Shane White, Stephen Robertson and Stephen Garton are part of a collaborative team working on everyday life in Harlem in the 1920s, when the neighbourhood became the black capital of the world. Their award-winning web site maps everything from street speakers to parades, traffic accidents to basketball games, house fires to arrests for numbers—the form of gambling invented in Harlem that became its largest black business, and the subject of the team’s recently published book—to recreate what it was like to live in this ‘black metropolis.’ One finding of this research was that Harlem was not the segregated place it has been long thought, but a neighbourhood in which whites remained a significant, influential presence.

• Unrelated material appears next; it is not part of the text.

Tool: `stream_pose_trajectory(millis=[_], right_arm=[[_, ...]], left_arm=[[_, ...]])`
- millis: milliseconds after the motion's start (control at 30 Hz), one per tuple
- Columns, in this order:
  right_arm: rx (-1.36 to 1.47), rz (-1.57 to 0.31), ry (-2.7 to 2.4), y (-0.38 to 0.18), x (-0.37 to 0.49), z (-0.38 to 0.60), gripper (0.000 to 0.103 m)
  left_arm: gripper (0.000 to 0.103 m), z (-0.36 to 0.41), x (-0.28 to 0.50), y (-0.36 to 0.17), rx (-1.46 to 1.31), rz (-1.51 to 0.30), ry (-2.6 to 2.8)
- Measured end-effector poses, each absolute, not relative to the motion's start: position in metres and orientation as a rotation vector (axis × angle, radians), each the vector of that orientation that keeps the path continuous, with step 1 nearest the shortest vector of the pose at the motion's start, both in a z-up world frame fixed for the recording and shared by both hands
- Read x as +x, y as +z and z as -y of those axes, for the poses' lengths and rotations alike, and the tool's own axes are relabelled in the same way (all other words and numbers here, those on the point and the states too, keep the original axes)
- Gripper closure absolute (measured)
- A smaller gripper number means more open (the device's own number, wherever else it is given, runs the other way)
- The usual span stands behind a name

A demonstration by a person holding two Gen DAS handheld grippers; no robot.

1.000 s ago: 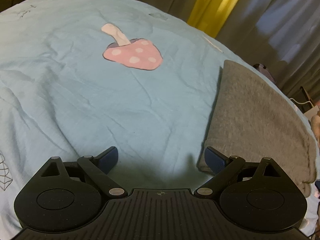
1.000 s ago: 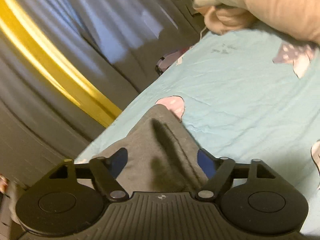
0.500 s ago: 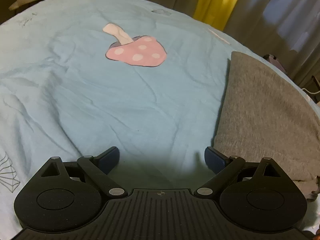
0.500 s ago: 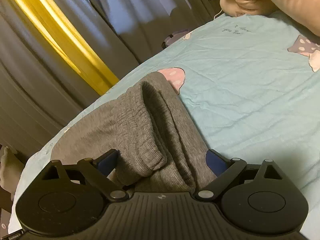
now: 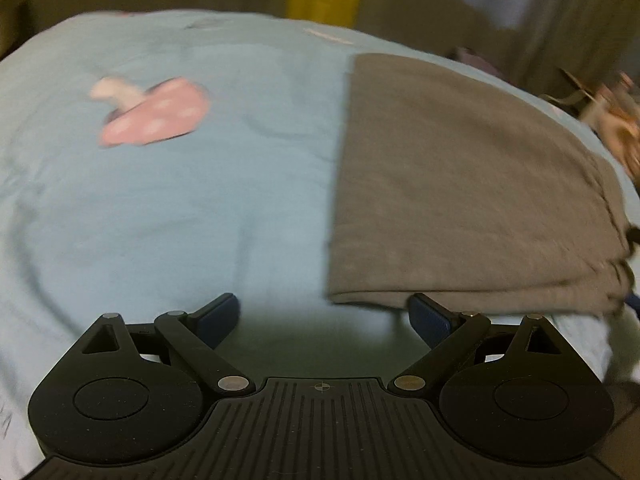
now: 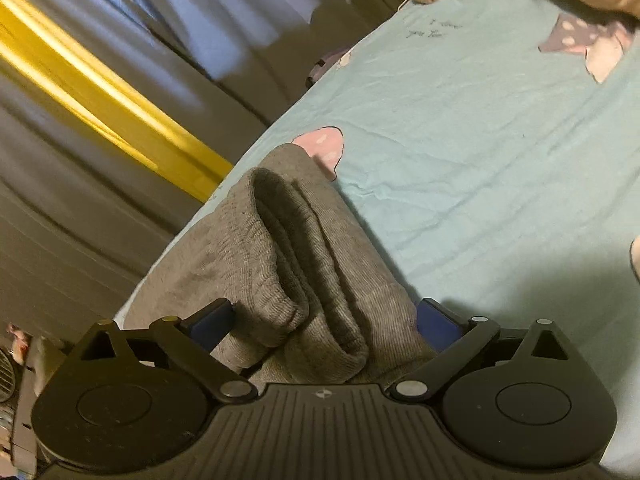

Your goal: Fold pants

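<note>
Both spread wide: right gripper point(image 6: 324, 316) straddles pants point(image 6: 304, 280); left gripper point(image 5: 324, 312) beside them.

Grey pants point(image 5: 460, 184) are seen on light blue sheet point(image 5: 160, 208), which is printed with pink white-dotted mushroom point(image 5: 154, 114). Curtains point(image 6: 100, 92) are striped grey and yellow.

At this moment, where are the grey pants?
The grey pants lie folded on the blue bedsheet, right of the pink mushroom print in the left wrist view; their bunched edge sits between the open right gripper jaws.
</note>
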State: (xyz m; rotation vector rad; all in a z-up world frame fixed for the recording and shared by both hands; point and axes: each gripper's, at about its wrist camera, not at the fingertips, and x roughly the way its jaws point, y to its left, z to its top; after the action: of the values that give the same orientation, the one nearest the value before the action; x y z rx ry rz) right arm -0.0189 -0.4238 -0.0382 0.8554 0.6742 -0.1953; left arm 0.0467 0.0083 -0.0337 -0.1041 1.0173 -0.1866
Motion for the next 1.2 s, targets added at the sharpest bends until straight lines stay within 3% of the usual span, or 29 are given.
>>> stream_pose_trajectory(millis=[533, 700, 767, 867, 933, 1033, 1200], right_arm=[[1.393, -0.688, -0.035, -0.072, -0.052, 0.451, 0.004], [1.403, -0.655, -0.073, -0.079, -0.039, 0.441, 0.005], [1.334, -0.604, -0.211, -0.075, -0.045, 0.443, 0.016], [1.376, -0.562, -0.252, -0.077, -0.052, 0.447, 0.022], [1.361, -0.568, -0.250, -0.075, -0.052, 0.444, 0.022], [1.327, -0.618, -0.183, -0.070, -0.046, 0.440, 0.013], [1.272, -0.639, -0.259, -0.064, -0.048, 0.442, 0.014]], left_arm=[[0.006, 0.013, 0.053, -0.049, -0.087, -0.969, -0.239], [0.006, 0.007, 0.052, -0.048, -0.112, -0.967, -0.218], [0.006, 0.004, 0.053, -0.048, -0.124, -0.968, -0.207], [0.006, 0.001, 0.053, -0.047, -0.135, -0.970, -0.198], [0.006, 0.000, 0.052, -0.046, -0.140, -0.969, -0.195], [0.006, -0.001, 0.050, -0.043, -0.162, -0.962, -0.219], [0.007, -0.011, 0.049, -0.035, -0.212, -0.936, -0.196]])
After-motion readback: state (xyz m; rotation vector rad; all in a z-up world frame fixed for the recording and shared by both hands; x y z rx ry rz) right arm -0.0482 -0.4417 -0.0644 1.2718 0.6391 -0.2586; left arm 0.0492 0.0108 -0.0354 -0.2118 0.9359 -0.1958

Stephen Garton is Professor of History and Provost and Deputy Vice-Chancellor at the University of Sydney. He is the author of four books and over sixty articles, chapters and encyclopaedia and historical dictionary entries in such areas as the history of madness, psychiatry, crime, incarceration, masculinity, eugenics, social policy, poverty, returned soldiers, masculinity and sexuality.
Stephen Robertson is Associate Professor in the Department of History at the University of Sydney. His research areas are twentieth-century United States, history of sexuality, law and society, New York and digital history.
Shane White is Challis Professor of History and an Australian Research Council Professorial Fellow at the University of Sydney. His main research interests are in African American history and in the history of New York City.
This was a Humanities Salon and Sydney Ideas co-presentation.